Although that might be feasible in the future, patients "aren't quite ready for being delivered by a doctor they haven't seen through the pregnancy, and many physicians aren't ready to give that up, either," Szapor says.
Still, many public hospitals have already forged ahead with laborist options, and private hospitals aren't far behind. "If you're in a public hospital, the future is now. In a private hospital, the future is not now, but it's coming," says Szapor. "What we see is that there is increasing difficulty attracting young practitioners without laborist options."
Elyas Bakhtiari is an editor with HealthLeaders magazine. He can be reached at email@example.com.
Doctor da Vinci
The future of gynecology, like other specialties, is in outpatient, minimally invasive procedures, according to projections from Illinois-based Sg2. Enter the da Vinci Surgical System. Many women's health programs have an eye on the robotic surgical tool because it is less invasive and can reduce length of stay for gynecological surgeries.
Northwestern Memorial's Prentice Women's Hospital in downtown Chicago has used the da Vinci robot for a little more than two years. It is a costly investment—the price tag approaches $1.5 million—but it can boost a hospital's reputation, says Betsy Finkelmeier, director of women's services at Prentice.
"On the one hand it's a technology that is great from the patient perspective because it shortens length of stay, is a less invasive procedure, and has demonstrated improved clinical outcomes," she says. "On the other hand, the robotic capital equipment and associated supply materials are costly for the organization."
Bundles of joy
The United States ranks near the bottom of industrialized nations in infant mortality, even though the majority of birth injuries are considered preventable. With that in mind, some hospitals are turning to intensive care, a service line with a heavy focus on preventable errors, for guidance.
Kettering Health Network, a five-hospital system in Ohio, was one of a handful of participants in a perinatal task force in 2005 that tested safety bundles in preventing birth injuries such as birth asphyxia or permanent neurologic disability. Bundles are most commonly used in ICUs for preventing ventilator-associated pneumonia, and their concept is simple: Crucial procedures are grouped on a checklist, and each requirement must be met to be in compliance—three out of four doesn't cut it.
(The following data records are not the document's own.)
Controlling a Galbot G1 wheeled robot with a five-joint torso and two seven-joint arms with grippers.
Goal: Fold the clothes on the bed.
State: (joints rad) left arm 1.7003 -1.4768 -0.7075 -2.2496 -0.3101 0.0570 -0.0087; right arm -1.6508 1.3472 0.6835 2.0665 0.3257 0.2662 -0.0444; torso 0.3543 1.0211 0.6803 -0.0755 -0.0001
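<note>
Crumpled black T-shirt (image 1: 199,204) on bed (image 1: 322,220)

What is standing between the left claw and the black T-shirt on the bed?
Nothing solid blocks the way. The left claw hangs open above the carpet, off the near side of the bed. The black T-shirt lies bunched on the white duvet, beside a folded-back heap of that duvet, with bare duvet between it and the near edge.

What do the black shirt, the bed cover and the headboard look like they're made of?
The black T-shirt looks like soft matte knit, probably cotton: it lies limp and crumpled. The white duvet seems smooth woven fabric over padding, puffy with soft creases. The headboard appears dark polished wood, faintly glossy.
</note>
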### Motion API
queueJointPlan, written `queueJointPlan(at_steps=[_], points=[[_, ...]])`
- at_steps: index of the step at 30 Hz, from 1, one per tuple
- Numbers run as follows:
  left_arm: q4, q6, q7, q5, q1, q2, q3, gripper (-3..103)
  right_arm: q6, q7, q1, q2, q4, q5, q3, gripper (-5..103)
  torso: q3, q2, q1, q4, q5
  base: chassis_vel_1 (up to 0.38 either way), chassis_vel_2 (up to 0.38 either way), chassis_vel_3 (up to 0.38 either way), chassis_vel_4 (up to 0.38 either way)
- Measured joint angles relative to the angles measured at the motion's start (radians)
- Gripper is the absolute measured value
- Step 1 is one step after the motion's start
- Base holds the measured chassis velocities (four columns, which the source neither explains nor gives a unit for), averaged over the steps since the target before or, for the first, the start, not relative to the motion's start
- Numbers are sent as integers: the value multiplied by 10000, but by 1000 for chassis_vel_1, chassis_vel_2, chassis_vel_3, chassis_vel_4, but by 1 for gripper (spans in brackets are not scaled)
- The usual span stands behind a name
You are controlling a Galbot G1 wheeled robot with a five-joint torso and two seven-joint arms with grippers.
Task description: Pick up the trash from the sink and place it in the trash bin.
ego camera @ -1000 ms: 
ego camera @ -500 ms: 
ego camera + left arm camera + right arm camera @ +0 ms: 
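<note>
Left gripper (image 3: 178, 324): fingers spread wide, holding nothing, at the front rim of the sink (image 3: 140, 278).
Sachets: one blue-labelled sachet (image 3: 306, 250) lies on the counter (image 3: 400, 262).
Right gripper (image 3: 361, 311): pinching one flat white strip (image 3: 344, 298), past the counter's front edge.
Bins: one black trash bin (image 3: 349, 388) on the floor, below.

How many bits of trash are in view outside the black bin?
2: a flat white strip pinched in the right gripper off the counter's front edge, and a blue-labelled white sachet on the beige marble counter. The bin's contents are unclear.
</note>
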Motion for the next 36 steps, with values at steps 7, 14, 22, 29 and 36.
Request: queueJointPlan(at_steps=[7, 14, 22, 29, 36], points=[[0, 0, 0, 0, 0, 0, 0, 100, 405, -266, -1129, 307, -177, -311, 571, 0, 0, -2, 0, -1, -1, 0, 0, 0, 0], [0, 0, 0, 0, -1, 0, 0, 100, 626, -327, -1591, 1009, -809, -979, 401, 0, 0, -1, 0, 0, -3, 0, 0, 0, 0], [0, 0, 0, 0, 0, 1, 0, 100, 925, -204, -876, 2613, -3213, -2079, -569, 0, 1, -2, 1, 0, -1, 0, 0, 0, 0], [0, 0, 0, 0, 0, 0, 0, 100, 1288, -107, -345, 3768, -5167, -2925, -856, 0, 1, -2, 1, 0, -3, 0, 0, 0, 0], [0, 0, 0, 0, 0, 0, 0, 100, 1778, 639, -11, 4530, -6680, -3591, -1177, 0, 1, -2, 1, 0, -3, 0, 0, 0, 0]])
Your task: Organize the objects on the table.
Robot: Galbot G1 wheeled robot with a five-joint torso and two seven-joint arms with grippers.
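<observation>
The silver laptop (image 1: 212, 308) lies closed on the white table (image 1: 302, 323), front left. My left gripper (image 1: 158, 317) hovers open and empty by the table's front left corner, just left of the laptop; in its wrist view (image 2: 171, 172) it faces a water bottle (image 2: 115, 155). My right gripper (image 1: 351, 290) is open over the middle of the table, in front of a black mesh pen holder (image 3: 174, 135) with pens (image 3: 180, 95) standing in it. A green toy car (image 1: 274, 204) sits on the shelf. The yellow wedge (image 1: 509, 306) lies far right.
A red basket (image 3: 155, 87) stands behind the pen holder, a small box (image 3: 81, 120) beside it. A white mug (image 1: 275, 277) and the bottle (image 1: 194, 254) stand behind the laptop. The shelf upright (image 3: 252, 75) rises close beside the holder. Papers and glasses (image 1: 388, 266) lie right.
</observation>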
The pilot program, which was spearheaded by the Institute for Healthcare Improvement and Premier, Inc., created bundles for labor inductions and delivery complications, says Miriam Cartmell, administrative director of women's and children's services at Kettering. The progress was measured with two outcomes: the percentage of elective inductions under 39 weeks gestation—when newborns are more prone to birth injuries—and the percentage of elective induction births requiring a trip to the special care nursery.
The first measure dropped from 27.5% in 2004 to 12.4% in 2008, making injuries less likely. And the number of elective inductions with injuries dropped dramatically—from 17.25% of all elective inductions before the program to just 1.1% in 2008.
The bundles concept is now being expanded to other hospitals as part of a broader safety initiative.